## Task to complete
Count the lines below that contain the word "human". Give only the number.

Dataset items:
◇ ◇ ◇ ◇ ◇

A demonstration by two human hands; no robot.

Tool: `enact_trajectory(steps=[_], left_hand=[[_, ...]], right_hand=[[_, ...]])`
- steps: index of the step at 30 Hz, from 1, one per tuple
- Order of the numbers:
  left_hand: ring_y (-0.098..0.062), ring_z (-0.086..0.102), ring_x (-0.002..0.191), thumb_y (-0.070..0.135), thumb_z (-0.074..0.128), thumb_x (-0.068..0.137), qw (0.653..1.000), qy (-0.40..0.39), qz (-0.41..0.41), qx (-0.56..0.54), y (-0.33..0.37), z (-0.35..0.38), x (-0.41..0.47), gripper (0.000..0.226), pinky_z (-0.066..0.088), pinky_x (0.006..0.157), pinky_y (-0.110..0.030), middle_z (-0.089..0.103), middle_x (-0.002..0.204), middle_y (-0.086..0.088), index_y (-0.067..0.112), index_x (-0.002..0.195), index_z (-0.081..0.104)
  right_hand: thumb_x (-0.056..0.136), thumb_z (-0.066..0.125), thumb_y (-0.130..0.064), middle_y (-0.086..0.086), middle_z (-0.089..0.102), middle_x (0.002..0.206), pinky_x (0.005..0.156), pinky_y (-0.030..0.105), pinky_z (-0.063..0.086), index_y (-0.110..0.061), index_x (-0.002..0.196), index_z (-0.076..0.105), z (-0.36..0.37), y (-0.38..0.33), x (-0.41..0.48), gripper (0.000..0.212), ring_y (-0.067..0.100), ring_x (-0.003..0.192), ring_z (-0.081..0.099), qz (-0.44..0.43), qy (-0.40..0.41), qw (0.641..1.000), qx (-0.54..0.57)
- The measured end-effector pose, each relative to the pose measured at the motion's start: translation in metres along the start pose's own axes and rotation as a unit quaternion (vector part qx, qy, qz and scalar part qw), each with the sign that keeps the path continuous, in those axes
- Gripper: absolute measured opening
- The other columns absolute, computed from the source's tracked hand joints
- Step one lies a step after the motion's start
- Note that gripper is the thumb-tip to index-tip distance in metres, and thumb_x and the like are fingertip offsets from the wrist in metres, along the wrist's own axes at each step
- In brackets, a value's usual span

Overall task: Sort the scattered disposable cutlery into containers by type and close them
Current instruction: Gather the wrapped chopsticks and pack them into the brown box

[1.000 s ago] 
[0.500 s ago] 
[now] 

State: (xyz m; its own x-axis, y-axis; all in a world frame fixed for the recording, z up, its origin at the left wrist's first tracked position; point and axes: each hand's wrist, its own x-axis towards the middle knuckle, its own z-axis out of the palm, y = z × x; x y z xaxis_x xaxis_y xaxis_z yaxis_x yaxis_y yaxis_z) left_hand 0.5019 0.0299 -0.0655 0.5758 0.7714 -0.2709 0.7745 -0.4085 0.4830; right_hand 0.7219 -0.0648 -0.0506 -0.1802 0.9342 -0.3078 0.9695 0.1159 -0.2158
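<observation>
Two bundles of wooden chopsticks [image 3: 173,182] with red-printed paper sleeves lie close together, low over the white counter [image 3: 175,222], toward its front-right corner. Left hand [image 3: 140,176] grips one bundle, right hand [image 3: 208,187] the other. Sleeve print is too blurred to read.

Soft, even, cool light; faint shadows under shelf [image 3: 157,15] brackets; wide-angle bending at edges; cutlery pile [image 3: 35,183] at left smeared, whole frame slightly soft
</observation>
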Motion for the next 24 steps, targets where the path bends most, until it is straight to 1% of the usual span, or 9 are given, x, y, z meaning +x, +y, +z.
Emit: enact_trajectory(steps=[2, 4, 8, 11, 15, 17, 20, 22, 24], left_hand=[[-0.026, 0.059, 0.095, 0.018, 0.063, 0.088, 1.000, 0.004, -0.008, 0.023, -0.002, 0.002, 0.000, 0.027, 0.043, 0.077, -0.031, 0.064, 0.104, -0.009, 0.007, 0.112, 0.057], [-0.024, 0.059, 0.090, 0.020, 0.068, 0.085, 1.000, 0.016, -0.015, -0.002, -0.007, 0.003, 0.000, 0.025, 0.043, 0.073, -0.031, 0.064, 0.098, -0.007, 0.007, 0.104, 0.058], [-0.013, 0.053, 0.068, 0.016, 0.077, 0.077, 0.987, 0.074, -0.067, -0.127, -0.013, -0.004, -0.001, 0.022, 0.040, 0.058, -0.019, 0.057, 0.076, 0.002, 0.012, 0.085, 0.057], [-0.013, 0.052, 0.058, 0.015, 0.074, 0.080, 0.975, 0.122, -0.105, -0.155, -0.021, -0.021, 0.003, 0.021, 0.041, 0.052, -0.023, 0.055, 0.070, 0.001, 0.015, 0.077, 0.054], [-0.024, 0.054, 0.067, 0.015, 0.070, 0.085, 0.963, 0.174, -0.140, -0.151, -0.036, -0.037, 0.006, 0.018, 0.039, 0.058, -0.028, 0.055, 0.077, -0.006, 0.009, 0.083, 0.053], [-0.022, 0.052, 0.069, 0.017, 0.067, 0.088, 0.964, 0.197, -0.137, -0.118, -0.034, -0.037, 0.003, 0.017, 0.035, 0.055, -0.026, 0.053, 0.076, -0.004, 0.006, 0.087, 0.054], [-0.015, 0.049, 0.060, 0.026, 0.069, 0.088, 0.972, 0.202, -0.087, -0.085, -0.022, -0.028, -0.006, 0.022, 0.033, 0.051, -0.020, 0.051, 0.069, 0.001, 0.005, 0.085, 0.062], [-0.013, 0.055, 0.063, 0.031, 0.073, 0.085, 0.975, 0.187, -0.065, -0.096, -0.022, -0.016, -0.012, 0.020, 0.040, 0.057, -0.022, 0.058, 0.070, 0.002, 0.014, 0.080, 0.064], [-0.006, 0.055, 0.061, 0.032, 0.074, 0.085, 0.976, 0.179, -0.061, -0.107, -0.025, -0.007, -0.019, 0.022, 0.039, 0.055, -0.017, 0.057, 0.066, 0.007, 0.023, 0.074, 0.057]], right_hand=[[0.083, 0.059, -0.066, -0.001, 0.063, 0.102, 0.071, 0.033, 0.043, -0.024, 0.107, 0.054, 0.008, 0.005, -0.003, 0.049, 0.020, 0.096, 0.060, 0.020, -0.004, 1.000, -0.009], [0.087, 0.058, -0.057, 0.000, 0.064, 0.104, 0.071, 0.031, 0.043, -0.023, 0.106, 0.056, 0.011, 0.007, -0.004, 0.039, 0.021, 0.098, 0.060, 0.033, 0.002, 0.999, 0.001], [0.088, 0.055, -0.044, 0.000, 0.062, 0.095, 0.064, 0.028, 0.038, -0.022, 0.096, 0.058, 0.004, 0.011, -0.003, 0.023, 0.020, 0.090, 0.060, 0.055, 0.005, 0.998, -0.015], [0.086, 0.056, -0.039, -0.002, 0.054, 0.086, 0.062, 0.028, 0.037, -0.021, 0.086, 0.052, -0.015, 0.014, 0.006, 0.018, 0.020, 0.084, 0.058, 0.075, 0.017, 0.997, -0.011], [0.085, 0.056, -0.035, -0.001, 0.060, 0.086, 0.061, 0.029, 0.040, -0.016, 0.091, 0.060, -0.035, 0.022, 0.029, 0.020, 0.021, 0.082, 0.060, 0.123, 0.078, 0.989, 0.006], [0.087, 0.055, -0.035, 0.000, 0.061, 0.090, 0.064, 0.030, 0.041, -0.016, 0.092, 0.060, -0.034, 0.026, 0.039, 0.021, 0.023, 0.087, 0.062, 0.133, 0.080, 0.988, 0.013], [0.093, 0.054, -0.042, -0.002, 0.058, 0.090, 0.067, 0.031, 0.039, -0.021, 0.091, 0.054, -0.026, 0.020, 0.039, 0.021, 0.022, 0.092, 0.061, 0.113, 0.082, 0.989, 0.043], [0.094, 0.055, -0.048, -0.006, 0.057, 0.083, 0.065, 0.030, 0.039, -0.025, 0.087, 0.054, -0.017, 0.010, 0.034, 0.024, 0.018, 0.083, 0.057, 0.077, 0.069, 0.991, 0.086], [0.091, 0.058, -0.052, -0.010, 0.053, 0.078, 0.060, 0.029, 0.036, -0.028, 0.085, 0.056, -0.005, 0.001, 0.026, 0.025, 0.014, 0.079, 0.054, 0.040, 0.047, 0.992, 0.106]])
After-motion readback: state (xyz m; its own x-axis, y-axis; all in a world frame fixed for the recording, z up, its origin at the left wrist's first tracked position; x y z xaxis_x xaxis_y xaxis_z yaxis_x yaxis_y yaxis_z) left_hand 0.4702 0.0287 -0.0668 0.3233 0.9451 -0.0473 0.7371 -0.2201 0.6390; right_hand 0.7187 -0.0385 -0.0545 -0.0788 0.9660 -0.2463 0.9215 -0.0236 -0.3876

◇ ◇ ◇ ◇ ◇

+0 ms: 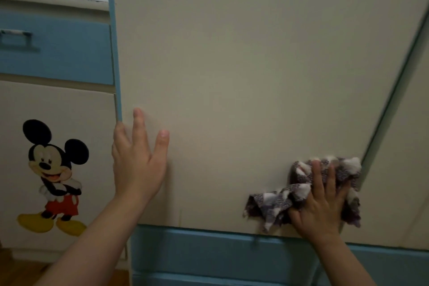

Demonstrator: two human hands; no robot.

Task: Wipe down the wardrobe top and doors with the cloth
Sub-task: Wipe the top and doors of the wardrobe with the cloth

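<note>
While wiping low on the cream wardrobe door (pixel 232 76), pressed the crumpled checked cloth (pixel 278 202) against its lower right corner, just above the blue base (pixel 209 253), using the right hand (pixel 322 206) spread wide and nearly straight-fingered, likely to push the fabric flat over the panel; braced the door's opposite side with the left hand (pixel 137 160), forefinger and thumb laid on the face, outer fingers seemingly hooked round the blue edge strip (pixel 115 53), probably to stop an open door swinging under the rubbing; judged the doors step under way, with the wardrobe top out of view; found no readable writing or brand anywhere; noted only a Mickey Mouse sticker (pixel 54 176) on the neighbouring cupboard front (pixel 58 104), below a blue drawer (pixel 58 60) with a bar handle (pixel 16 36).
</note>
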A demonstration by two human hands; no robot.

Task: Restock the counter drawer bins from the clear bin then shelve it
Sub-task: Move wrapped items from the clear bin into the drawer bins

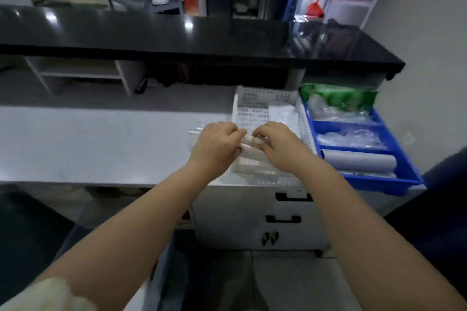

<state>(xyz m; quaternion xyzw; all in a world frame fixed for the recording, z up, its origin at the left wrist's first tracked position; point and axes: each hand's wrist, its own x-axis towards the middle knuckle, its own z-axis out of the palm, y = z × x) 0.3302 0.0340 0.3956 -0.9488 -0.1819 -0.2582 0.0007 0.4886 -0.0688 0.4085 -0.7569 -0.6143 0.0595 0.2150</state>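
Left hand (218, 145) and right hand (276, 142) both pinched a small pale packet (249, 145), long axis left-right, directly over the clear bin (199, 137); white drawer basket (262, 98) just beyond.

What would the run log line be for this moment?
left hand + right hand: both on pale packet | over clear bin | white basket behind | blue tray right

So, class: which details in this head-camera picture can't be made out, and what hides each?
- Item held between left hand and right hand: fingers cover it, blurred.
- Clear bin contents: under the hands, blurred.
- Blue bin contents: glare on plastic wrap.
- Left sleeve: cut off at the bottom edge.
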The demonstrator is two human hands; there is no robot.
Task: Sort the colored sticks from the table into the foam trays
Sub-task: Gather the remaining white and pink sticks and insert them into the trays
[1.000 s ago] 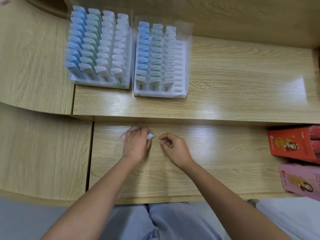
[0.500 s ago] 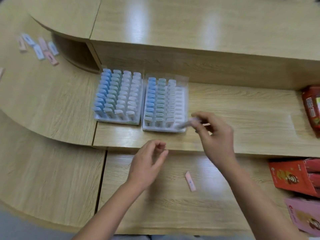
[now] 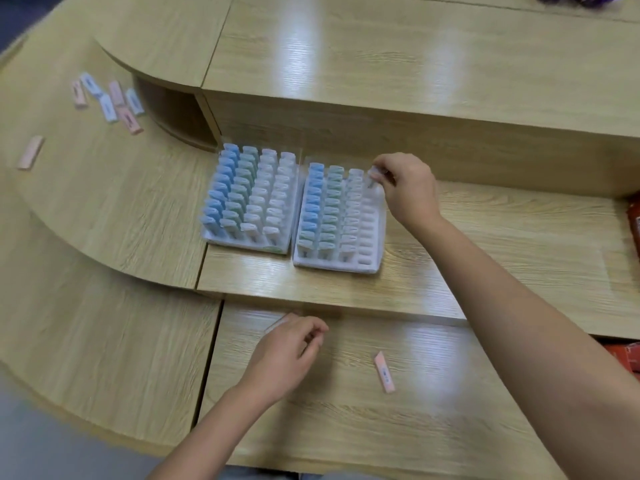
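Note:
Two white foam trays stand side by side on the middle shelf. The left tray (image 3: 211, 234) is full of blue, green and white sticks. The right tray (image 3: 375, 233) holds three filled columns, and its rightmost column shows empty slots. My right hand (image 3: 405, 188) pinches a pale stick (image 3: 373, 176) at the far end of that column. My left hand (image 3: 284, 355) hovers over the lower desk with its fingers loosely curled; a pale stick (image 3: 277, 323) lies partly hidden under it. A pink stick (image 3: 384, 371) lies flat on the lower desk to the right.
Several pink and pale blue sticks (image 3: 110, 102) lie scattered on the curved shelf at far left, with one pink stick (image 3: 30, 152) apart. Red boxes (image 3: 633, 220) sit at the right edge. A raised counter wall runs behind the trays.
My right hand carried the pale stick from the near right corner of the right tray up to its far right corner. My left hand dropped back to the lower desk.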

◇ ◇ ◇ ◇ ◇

## Solution for this problem
4